The Clarasys Agile Method: Agility to succeed with any project

Many businesses use the Agile method during the build phase.

The Clarasys Agile Method: Agility to succeed with any project

Many businesses use the Agile method during the build phase.

Meet the author

Matt Cheung


Many businesses use the Agile method during the build phase. Clarasys Agile Method (CAM) takes this one step further and applies the principles of Agile to every phase of a project. Companies that adopt CAM can accelerate and de-risk projects and decrease the time to real business value.

Agile and enterprise transformation
Agile’s sweet spot is in building innovative customer-facing products, apps and digital experiences in complex and volatile environments such as a challenger bank. Agile also works best when engaging small teams. To apply Agile to wider enterprise change typically involves multiple scrum teams, a larger stakeholder group and requires some further thought.

When these enterprise projects are not going right, the work of the development team stalls because the product owner can’t answer relevant questions, or there isn’t enough definition in the stories going into development.

When projects go wrong
Scenario 1: A business is doing a good job at building a piece of software using Scrum. However, it has not sorted out the wider pieces nor the change management associated with implementation. As a result, the business finds itself employing Agile in an environment that isn’t Agile itself.

Scenario 2: A business has set up Scrum teams that are responsible for the approval process of a project that covers two dozen countries. The product owner knows how projects are approved in his native country but not elsewhere. As a result, the Scrum process runs into serious difficulty.

CAM ensures your business users and developers are talking the same language
The backlog is central to Agile. It is a single list of stories, in priority order that deliver the product. CAM ensures that when a developer picks up a story, it is well defined and can be built without going through multiple question and answer sessions. That is not to say that business shouldn’t be talking to the developers. However, key business decisions around the user story must be resolved in advance.

To quote one project owner:
“Agile just didn’t seem to work as the dev team would design so much then have blockers on the business which the business just wasn’t fast enough at answering. A good example? Migration rules  – two months on, we’re still waiting for the business to confirm what  needs migrating, let alone confirming the biz rules.”

Despite the challenges acknowledged here, it’s important not to lose the benefit of Agile to the business. You don’t want to become overly bureaucratic or revert to a waterfall-type approach, becoming wagile, or wat-sprint or any of the other awkward hybrid models and heavy frameworks.

CAM provides an approach that iteratively addresses the big business questions in advance of development in a way that is lacking in most Agile scaling methods today. It proposes doing ‘just enough’ business design in order to move a project forward. CAM embodies the Lean philosophy but takes it further into the business design, focussing on ‘just enough’ so as to not delay value realisation.

The principles of CAM
Fundamental to CAM is the idea of a scenario or slice. This is a single route or value stream through the business that delivers an outcome for a customer. Additively, all of the slices (an early stage backlog) deliver customer experience.

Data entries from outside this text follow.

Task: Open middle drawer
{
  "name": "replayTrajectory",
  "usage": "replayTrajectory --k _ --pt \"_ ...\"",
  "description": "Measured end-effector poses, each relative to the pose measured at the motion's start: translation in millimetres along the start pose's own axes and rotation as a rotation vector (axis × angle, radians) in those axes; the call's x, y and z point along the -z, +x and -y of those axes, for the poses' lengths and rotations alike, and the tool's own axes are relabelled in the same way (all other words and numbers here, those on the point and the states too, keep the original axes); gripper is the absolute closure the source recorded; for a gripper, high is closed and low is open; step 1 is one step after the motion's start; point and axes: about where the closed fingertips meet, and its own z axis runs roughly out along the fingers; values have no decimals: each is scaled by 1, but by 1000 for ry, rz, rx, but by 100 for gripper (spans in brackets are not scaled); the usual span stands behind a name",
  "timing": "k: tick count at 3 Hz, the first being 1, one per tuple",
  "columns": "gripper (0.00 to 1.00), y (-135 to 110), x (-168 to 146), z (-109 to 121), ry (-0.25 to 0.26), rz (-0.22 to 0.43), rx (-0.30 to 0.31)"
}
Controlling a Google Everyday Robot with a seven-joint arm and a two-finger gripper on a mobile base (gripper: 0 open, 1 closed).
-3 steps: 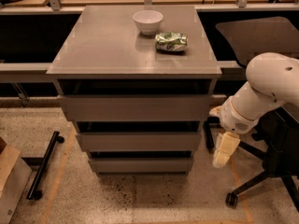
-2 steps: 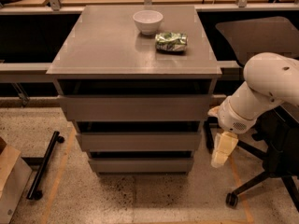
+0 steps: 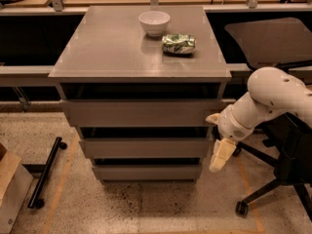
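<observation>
The grey cabinet (image 3: 141, 65) stands in the middle with three drawer fronts. The middle drawer (image 3: 144, 147) is the second front, plain grey and handleless, and looks closed like the other two. My gripper (image 3: 219, 156) hangs at the end of the white arm (image 3: 273, 99), just right of the cabinet's right edge, level with the middle drawer. It points down and holds nothing that I can see.
A white bowl (image 3: 154, 22) and a crumpled green bag (image 3: 178, 44) lie on the cabinet top. A black office chair (image 3: 282, 145) stands to the right behind my arm. A black bar with wheels (image 3: 46, 172) and a cardboard box (image 3: 9, 189) lie on the floor at left.
My arm and gripper have shifted slightly left, closer to the cabinet's right side. The drawers have not moved.
</observation>
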Motion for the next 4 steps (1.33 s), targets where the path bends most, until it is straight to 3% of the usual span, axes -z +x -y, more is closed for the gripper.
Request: replayTrajectory --k 2,4 --pt "0 10 -58 21 -49 116 9" --pt "0 17 -67 17 -76 105 -12"
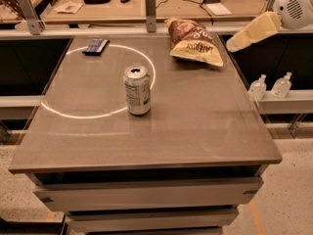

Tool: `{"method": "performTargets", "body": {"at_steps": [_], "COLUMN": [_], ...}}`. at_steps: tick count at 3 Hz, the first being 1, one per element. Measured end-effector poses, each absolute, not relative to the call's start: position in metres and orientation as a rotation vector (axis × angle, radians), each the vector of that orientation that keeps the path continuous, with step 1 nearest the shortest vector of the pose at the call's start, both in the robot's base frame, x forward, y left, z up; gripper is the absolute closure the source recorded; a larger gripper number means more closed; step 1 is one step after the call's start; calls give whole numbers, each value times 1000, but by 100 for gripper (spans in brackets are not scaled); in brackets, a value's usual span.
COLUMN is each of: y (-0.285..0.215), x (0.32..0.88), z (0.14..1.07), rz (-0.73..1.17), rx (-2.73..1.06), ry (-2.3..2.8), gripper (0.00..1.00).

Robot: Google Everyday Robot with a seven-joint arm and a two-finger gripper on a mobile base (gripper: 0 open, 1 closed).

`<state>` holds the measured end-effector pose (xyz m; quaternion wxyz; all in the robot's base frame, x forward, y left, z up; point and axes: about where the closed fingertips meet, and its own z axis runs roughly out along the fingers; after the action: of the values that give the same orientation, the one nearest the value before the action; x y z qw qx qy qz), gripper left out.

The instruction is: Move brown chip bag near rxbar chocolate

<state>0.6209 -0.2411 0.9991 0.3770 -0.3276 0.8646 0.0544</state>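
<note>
Claw (234, 44), cream-coloured, hung behind-right of silver-green drink can (137, 89), at grey bench (195, 126) edge; whether clenched or released, could not tell. Crinkled brown chip bag (195, 43) lay behind-right of can, just beside claw; flat dark-blue rxbar chocolate (95, 46) lay behind-left.

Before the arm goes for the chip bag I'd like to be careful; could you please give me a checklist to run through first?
1. Brown chip bag in view, lying at the far edge of the table: ok.
2. Hand near the bag: ok, just right of it, apart.
3. Bag held: not ok.
4. Rxbar chocolate visible, far left: ok.
5. Line from bag to bar free of the can: ok, the can stands nearer the front.
6. Bag near bar: not ok.
</note>
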Motion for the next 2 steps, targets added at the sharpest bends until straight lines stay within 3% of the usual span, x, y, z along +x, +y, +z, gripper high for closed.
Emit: {"method": "performTargets", "body": {"at_steps": [2], "y": [-218], "x": [651], "z": [970], "rz": [292], "rx": [-765], "ry": [2235], "gripper": [0]}}
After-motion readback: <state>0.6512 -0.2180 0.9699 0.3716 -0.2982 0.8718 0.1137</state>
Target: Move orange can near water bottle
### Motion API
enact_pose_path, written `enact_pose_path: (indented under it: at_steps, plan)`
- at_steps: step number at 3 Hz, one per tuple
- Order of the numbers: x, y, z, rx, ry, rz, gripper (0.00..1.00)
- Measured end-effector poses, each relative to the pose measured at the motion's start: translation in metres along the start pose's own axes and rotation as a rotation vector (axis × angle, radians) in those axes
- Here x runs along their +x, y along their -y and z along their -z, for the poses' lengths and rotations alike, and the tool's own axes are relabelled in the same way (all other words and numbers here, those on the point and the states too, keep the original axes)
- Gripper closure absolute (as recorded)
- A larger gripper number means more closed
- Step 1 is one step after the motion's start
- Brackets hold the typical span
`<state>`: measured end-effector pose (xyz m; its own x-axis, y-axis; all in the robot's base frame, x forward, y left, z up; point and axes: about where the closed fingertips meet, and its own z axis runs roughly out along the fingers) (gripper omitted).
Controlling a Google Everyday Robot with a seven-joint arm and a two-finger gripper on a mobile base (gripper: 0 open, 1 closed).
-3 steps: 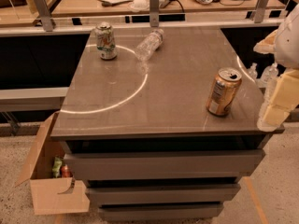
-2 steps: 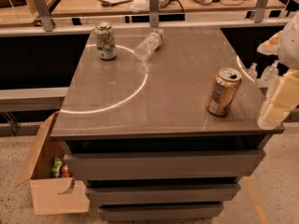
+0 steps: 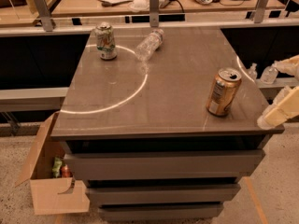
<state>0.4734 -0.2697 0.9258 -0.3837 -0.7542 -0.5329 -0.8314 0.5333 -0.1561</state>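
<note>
The orange can (image 3: 224, 92) stands upright near the right front of the grey table (image 3: 154, 106). The water bottle (image 3: 149, 45) lies on its side at the far middle of the table, well apart from the can. My gripper (image 3: 281, 90) is at the right edge of the view, just off the table's right front corner and to the right of the can. Its two cream fingers (image 3: 280, 112) stand apart with nothing between them, and it does not touch the can.
A white-and-green can (image 3: 106, 41) stands at the far left of the table. Two small clear bottles (image 3: 269, 73) sit on a ledge beyond the right edge. An open cardboard box (image 3: 49, 181) sits on the floor at the left. A railing and desks run behind.
My gripper has dropped slightly at the right edge. The orange can, water bottle and other can have not moved.
</note>
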Motion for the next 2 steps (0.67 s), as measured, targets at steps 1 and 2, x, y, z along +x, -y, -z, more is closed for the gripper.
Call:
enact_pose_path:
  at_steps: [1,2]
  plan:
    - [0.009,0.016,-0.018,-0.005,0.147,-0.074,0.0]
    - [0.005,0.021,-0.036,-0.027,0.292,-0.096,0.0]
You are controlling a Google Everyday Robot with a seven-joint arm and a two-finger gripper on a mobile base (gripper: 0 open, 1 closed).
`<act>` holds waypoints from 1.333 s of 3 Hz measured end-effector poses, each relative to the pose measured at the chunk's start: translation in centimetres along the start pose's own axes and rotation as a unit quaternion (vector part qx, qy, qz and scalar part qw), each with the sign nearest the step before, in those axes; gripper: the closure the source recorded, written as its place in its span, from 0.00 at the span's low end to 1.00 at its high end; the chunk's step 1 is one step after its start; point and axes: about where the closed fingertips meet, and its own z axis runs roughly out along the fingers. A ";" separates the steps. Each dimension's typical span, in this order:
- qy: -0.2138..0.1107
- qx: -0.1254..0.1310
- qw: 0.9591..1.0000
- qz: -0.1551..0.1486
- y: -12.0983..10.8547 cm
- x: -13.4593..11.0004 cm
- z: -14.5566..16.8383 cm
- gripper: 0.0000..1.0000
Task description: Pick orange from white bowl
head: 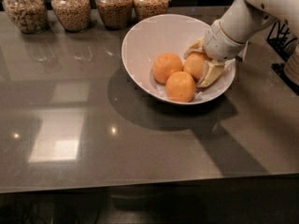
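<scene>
The white bowl (140,36) stands on the grey table, right of centre, with three oranges in it. My gripper (202,62) reaches in from the upper right on a white arm. Its cream fingers (210,73) sit on both sides of the rightmost, slightly paler orange (194,66), closed against it. That orange rests low in the bowl, against the other two. The two deeper-orange oranges lie to its left (167,66) and in front (181,86), free of the gripper.
Several glass jars of grains and nuts (71,7) line the table's back edge. A dark wire rack (282,36) stands at the far right. The table's front edge runs along the bottom (140,183).
</scene>
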 end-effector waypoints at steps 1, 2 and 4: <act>0.008 0.004 1.000 -0.006 0.4 -0.1 -1.2 1.00; 0.015 0.014 1.000 -0.010 0.8 -0.1 -3.0 1.00; -0.009 0.045 0.997 0.068 2.5 -1.7 -8.7 1.00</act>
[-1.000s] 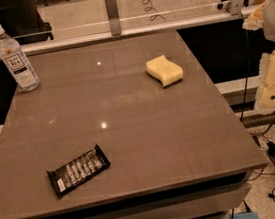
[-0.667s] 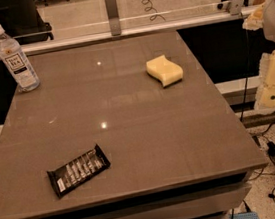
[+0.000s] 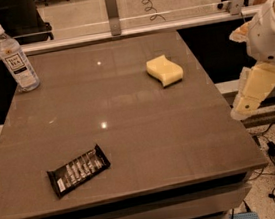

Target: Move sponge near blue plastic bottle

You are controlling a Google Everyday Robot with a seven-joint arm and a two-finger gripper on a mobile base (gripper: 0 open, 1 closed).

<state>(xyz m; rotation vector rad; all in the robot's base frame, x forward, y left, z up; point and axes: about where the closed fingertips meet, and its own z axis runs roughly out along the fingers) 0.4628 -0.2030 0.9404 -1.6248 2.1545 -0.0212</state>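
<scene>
Sponge (image 3: 164, 70): laid on the desk (image 3: 147, 145), right rear part.
Blue plastic bottle (image 3: 16, 58): stood upright at the desk's left rear corner.
Claw (image 3: 247, 98): held off the desk's right edge; its state cannot be told.

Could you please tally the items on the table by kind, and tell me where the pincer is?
Sponge: 1
Blue plastic bottle: 1
Black snack-bar wrapper: 1
Total: 3
The pincer hangs beyond the right edge of the table in the camera view, touching none of them.
</scene>
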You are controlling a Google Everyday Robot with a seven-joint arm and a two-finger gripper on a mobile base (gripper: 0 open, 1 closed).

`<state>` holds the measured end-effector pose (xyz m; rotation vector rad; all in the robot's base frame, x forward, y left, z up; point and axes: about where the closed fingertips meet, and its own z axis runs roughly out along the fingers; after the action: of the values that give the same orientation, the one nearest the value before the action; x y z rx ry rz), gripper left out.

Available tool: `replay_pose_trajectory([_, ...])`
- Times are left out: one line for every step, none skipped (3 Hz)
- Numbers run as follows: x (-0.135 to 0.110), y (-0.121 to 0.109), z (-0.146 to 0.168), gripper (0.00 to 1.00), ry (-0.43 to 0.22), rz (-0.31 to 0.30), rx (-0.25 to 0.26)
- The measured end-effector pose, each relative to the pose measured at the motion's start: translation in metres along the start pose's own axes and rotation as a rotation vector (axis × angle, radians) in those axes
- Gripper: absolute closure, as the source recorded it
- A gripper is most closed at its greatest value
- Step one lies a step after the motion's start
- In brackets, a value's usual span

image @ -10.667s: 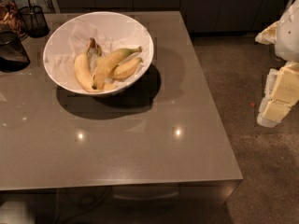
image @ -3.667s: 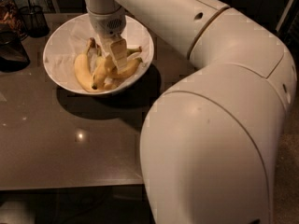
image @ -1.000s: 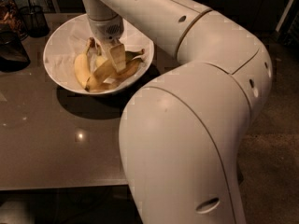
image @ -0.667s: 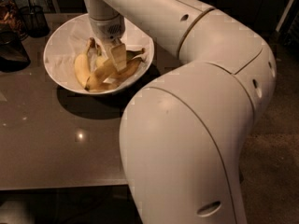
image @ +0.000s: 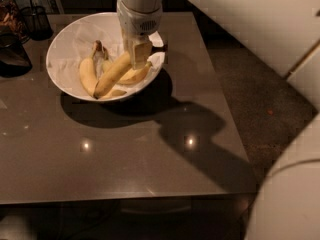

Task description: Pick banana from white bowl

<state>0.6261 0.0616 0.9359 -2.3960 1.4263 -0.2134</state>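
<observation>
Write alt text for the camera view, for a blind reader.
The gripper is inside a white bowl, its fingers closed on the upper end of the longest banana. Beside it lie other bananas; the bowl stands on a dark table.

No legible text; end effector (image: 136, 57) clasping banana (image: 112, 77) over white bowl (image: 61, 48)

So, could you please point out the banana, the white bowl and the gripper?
banana (image: 111, 76): camera view, middle of its length.
white bowl (image: 61, 76): camera view, bare left inner wall.
gripper (image: 137, 58): camera view, between its fingertips, at the banana's upper end.
</observation>
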Motion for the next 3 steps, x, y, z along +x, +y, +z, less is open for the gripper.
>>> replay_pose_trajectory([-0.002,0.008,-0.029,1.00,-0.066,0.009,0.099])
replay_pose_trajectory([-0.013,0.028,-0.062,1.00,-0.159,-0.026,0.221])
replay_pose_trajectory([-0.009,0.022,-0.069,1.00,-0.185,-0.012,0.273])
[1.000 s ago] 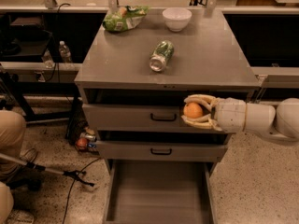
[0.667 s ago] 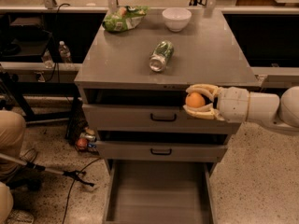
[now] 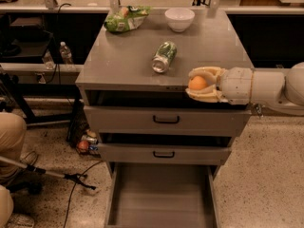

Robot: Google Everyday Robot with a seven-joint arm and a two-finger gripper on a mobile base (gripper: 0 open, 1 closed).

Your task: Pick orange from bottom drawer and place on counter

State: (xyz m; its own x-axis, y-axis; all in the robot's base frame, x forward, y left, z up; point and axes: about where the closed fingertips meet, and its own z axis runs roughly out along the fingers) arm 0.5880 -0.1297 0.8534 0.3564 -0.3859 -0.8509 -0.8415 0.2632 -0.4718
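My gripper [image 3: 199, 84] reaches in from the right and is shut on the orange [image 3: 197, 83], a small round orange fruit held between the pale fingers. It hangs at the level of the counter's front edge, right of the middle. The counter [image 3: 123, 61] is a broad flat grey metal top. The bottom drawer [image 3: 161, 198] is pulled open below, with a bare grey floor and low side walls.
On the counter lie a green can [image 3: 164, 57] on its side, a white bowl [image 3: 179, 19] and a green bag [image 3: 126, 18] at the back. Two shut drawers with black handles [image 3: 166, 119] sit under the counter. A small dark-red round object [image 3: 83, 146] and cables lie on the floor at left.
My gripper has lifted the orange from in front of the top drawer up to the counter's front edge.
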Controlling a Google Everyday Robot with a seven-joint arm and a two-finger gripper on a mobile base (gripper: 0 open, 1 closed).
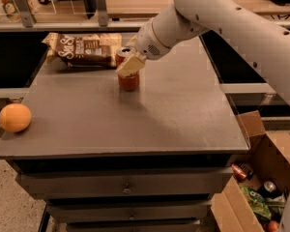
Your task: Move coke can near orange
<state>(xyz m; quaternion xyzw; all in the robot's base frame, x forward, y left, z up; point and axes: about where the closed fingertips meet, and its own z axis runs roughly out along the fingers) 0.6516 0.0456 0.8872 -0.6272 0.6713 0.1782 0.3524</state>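
upright red coke can at the claw; orange well apart, far left.

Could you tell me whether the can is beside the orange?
No, the can stands well apart from the orange, with the gripper at its top.

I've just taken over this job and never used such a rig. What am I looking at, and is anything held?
The white limb is the robot's single arm; its tip, the end effector, does the grasping. The one camera view looks down on a grey table. The end effector is at the coke can, towards the back; whether it grips the can cannot be seen. A snack bag lies behind. The orange sits at the table's front left edge, well apart from the can.
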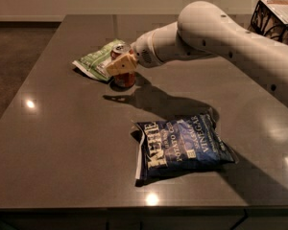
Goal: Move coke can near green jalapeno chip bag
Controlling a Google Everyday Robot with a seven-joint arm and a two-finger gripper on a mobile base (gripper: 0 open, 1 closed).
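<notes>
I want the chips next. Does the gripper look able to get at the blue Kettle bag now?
Likely not yet: the gripper is shut on the coke can beside the green jalapeno chip bag. The Kettle bag itself lies uncovered.
</notes>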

To take an example, a slice might be made up of a renewal order for an existing customer. Here, the customer may simply want to renew  or add a new product to the existing subscription.

The scenario provides focus but a slice on its own is no good without the wider context.

Vision and business outcomes. Building any product requires a vision and commercial justification. Fundamental business transformation is no different. You need to make sure that what you are delivering has executive sponsorship and that it will secure funding. Slicing the business outcomes will allow you to reduce the size of the funding demand and to be more aggressive in execution.

Use scenarios to bring the vision to life. The CAM approach also acknowledges there are multiple scenarios within a value stream that are often poorly explored before a solution is delivered. CAM removes this risk. Process and technology are abstract concepts that are very hard to imagine. Building simple, easy to understand scenarios, illustrating how the new world will look, makes it easier to understand.

You need to make sure that the changes to the value stream will deliver desired business outcomes. Value streams often break into multiple scenarios with dependencies in other areas of the business. Most current scaling frameworks don’t address the problem of how to develop the backlog in a way that addresses this complexity.

In traditional Scrum, for example, stories are atomic and aim to be achievable product increments within a Sprint. Using slicing, CAM ensures that the story and product increment deliver to the needs of the value stream and the desired business improvements.

Enterprises run on process and capability. Large organisations must understand ‘as-is’ and ‘to-be’ states if they are to architect, develop and execute the required solution. Using the CAM approach enterprises can build out capability iteratively and evolve solutions elegantly, all the time drawing on L1 and L2 frameworks to ensure the project stays on track. In the enterprise context, process and training are just as important deliverables as working software.

The CAM approach provides reassurance. People fear change and want to know whether you can deliver that bit of functionality that will make their life easier; or conversely, whether you will fail to deliver anything close to the current level of functionality and make their lives far worse. So you need information radiators, such as Kanban and Scrum boards, and an effective backlog management to give visibility and clarity and to inform the iterative business case.